*Problem statement*
Every line of the entries with the word "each" in it should be shown.

(Dataset records)
= Beginning of Section =

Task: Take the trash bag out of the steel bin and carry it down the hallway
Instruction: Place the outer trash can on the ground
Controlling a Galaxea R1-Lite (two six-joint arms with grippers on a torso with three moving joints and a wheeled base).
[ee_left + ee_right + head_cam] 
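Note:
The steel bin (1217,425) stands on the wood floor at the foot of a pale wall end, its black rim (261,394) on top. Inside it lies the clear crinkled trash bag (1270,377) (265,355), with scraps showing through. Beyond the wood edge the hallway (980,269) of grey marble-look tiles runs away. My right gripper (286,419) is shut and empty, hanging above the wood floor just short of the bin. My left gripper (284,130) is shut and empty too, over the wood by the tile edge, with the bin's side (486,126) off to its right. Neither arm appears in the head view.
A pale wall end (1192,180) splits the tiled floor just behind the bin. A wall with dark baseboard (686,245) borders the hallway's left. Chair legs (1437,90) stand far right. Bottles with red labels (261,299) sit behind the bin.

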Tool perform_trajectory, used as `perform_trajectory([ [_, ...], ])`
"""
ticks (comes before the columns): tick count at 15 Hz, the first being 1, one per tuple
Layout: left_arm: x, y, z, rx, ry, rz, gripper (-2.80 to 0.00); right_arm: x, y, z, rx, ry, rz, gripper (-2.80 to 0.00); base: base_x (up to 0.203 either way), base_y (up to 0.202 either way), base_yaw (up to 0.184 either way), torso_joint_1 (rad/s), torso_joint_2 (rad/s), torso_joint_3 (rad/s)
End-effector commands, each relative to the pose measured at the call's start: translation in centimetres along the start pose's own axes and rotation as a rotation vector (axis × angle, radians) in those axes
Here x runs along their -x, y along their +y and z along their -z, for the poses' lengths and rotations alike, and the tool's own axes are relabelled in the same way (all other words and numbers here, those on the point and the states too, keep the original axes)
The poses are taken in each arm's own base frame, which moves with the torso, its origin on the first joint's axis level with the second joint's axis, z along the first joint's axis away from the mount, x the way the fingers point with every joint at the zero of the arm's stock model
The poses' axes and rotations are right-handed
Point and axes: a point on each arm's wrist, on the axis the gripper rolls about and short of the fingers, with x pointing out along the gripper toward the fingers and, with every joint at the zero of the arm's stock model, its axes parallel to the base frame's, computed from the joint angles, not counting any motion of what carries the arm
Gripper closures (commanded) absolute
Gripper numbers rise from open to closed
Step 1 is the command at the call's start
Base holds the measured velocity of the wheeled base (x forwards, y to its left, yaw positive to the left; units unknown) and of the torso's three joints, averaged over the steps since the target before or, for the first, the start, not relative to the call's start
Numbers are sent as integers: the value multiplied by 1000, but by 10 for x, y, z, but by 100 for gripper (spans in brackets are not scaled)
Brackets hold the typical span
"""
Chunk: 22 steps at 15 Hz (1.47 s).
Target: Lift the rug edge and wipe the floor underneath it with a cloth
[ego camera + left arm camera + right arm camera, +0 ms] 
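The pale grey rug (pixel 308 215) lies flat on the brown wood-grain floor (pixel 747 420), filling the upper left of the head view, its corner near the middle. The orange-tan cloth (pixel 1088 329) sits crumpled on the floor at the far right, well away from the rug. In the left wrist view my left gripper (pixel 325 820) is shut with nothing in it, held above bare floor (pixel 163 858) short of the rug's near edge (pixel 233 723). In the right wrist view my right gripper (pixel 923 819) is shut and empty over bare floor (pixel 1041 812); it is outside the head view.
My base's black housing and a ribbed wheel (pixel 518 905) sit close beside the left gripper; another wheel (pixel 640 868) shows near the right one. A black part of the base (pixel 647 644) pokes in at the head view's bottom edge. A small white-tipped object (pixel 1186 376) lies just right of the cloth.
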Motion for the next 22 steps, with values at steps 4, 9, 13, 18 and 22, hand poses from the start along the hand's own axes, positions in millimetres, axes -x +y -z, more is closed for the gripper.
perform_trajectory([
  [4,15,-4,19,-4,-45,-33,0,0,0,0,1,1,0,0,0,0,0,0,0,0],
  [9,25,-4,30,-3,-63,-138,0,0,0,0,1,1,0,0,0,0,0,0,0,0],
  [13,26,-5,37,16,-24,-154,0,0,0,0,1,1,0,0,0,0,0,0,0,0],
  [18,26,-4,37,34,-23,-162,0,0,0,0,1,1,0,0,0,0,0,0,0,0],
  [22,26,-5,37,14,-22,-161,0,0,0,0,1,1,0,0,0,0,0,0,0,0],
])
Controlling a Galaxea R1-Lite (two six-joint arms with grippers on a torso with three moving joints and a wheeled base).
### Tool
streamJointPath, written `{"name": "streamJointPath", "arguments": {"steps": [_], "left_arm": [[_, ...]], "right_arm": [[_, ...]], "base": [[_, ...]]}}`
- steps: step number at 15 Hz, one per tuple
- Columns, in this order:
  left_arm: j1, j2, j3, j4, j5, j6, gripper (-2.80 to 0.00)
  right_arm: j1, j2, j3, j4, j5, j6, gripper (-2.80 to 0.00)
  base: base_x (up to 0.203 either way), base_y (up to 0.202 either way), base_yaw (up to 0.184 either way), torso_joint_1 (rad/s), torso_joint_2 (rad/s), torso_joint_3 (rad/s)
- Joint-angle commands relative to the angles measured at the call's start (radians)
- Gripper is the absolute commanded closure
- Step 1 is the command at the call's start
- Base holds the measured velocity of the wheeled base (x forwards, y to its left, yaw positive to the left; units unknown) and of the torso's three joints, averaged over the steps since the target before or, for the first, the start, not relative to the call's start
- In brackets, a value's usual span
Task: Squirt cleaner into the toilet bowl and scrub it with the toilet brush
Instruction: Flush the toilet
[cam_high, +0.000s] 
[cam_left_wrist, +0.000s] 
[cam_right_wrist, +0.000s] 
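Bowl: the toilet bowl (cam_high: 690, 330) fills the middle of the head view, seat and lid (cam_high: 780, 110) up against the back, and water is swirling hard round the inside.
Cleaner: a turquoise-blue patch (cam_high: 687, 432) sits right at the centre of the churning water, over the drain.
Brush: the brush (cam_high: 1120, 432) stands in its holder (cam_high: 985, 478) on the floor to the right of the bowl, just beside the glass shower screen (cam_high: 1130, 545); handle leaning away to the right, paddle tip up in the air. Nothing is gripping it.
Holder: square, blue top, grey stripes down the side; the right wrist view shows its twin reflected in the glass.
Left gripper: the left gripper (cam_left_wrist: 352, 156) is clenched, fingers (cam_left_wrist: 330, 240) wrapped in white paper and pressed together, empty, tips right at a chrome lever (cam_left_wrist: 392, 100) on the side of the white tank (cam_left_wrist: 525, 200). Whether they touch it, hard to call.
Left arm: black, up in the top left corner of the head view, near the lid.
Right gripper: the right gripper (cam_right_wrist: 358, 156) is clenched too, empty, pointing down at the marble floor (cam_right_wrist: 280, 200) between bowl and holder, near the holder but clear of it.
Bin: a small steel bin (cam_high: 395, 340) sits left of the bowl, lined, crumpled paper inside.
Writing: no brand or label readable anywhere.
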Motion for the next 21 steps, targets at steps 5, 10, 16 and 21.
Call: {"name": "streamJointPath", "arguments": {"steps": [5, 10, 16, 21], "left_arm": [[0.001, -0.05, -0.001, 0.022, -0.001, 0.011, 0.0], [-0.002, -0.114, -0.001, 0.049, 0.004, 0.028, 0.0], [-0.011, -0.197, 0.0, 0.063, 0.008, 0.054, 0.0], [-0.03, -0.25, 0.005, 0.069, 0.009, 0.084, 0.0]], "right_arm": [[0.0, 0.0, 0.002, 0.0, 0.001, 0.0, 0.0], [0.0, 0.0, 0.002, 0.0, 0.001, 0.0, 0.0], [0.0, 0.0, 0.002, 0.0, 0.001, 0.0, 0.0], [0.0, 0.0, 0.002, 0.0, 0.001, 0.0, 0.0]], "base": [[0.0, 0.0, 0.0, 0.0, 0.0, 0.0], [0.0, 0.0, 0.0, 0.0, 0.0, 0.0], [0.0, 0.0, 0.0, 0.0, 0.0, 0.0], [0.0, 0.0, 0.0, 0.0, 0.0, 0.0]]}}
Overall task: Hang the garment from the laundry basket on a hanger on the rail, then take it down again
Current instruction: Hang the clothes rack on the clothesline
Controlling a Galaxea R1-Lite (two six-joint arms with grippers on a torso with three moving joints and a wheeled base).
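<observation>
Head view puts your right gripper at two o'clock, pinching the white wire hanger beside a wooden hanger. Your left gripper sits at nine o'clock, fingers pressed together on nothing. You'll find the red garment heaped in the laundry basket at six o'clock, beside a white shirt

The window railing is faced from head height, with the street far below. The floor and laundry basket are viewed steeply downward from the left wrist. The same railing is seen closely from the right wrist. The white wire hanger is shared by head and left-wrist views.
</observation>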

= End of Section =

*Result below*
End-effector commands, each relative to the pose measured at the call's start: translation in centimetres along the start pose's own axes and rotation as a rotation vector (axis × angle, radians) in those axes
The poses are taken in each arm's own base frame, which moves with the torso, its origin on the first joint's axis level with the second joint's axis, z along the first joint's axis away from the mount, x the way the fingers point with every joint at the zero of the arm's stock model
Point and axes: a point on each arm's wrist, on the axis the gripper rolls about and short of the fingers, with x pointing out along the gripper toward the fingers and, with every joint at the zero of the arm's stock model, its axes parallel to the base frame's, computed from the joint angles, not counting any motion of what carries the arm

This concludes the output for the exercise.